In the implementation, each Raft replica calls the other replicas in the cluster
its “peers”. Each peer in the cluster has a unique numeric ID, and a list of
IDs of all its peers. The server field is a pointer to the containing
Server (implemented in server.go), which enables ConsensusModule
to send messages to peers. We’ll see how it’s done later on.

The goal of this design is to leave all the networking details out of the
picture, focusing on the Raft algorithm. In general, to map the Raft paper onto
this implementation all you need is the ConsensusModule type and its
methods. The Server code is a fairly straightforward Go networking scaffold,
with some minor intricacies to enable rigorous testing. I won’t spend time on it
in this series, but feel free to ask questions if something is not clear about
it.

Raft server states

On a high level, a Raft CM is a state machine with 3 states [1]:

This can be a little confusing since part 0
spent a lot of time explaining how Raft helps implement state machines; as is
often the case, the term state is overloaded here. Raft is an algorithm for
implementing arbitrary replicated state machines, but Raft also has a small
state machine inside it. Going forward, which state is meant where should be
clear from context – and I’ll make sure to point it out when it isn’t.

In a typical steady-state scenario, one server in a cluster is a leader, while
all the others are followers. While we’d like things to continue this way
forever, the goal of Raft is to be fault tolerant, so we’re going to spend most
of our time discussing atypical, failure scenarios, where some servers crash,
others get disconnected, etc.

As was mentioned before, Raft uses a strong leadership model. The leader
answers client requests, adds new entries to the log and replicates them to
followers. Every follower is always ready to take over leadership in case the
leader fails or stops communicating. This is the “times out, start election”
transition from Follower to Candidate in the diagram.

Terms

Just like in regular elections, those in Raft have terms. A term is the period
of time for which a certain server is a leader. A new election triggers a new
term, and the Raft algorithm ensures that a given term has a single leader.

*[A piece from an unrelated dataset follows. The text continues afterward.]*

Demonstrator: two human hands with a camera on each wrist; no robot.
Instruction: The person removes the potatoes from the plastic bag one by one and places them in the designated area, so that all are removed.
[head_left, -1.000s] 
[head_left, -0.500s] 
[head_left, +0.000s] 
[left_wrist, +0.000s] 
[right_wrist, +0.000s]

The analogy shouldn’t be taken too far, however, since Raft elections are very
different from real elections. In Raft, the elections are much more cooperative;
the goal of a candidate is not to win election at all costs – all candidates
share the goal of having some suitable server win the election in any given
term. We’ll talk more about what “suitable” means here shortly.

Election timer

A key building block of the Raft algorithm is the election timer. This is the
timer every follower runs continuously, restarting it every time it hears from
the current leader. The leader is sending periodic heartbeats, so when these
stop arriving a follower assumes that the leader has crashed or got
disconnected, and starts an election (switches to the Candidate state).

Q: Wouldn’t all followers become candidates simultaneously?

A: The election timer is randomized, and this is one of the keys to Raft’s
simplicity. Raft uses this randomization to lower the chance of multiple
followers running elections simultaneously. But even if they do become candidates
at the same time, only one will be elected as a leader for any given term. In
rare cases where the vote becomes split such that no candidate can win, a new
election (with a new term) will run. While it’s theoretically possible to re-run
elections forever, the chance of this happening gets much lower with each
election round.

Q: What if a follower gets disconnected (partitioned) from the cluster?
Won’t it start an election because it doesn’t hear from a leader?

A: This is the insidiousness of network partitions, because the follower has
no way of distinguishing who is partitioned. Yes, it will start an election. But
if it’s this follower that has been disconnected, this election will simply go
nowhere – since it can’t contact the other peers, it won’t get any votes. It
will likely keep spinning in the candidate state (restarting a new election
every once in a while) until it reconnects to the cluster. We’ll study this
scenario in more detail later on.

Inter-peer RPCs

Raft has two kinds of RPCs peers send each other. For detailed arguments and
rules for these RPCs please see Figure 2 in the paper. I will briefly discuss
their goals:

RequestVotes (RV): used only in the candidate state; candidates use it
to request votes from peers in an election. The reply contains an indication
of whether a vote is granted.

AppendEntries (AE): used only in the leader state; leaders use this RPC
to replicate log entries to followers, but also to send heartbeats. This RPC
is periodically sent to each follower even if there are no new log entries to
replicate.

Diligent readers will infer from the above that followers don’t send any RPCs.
This is correct; followers don’t initiate RPCs to peers, but they have an
election timer running in the background. If this timer elapses without hearing
from a current leader, the follower becomes a candidate and starts sending RVs.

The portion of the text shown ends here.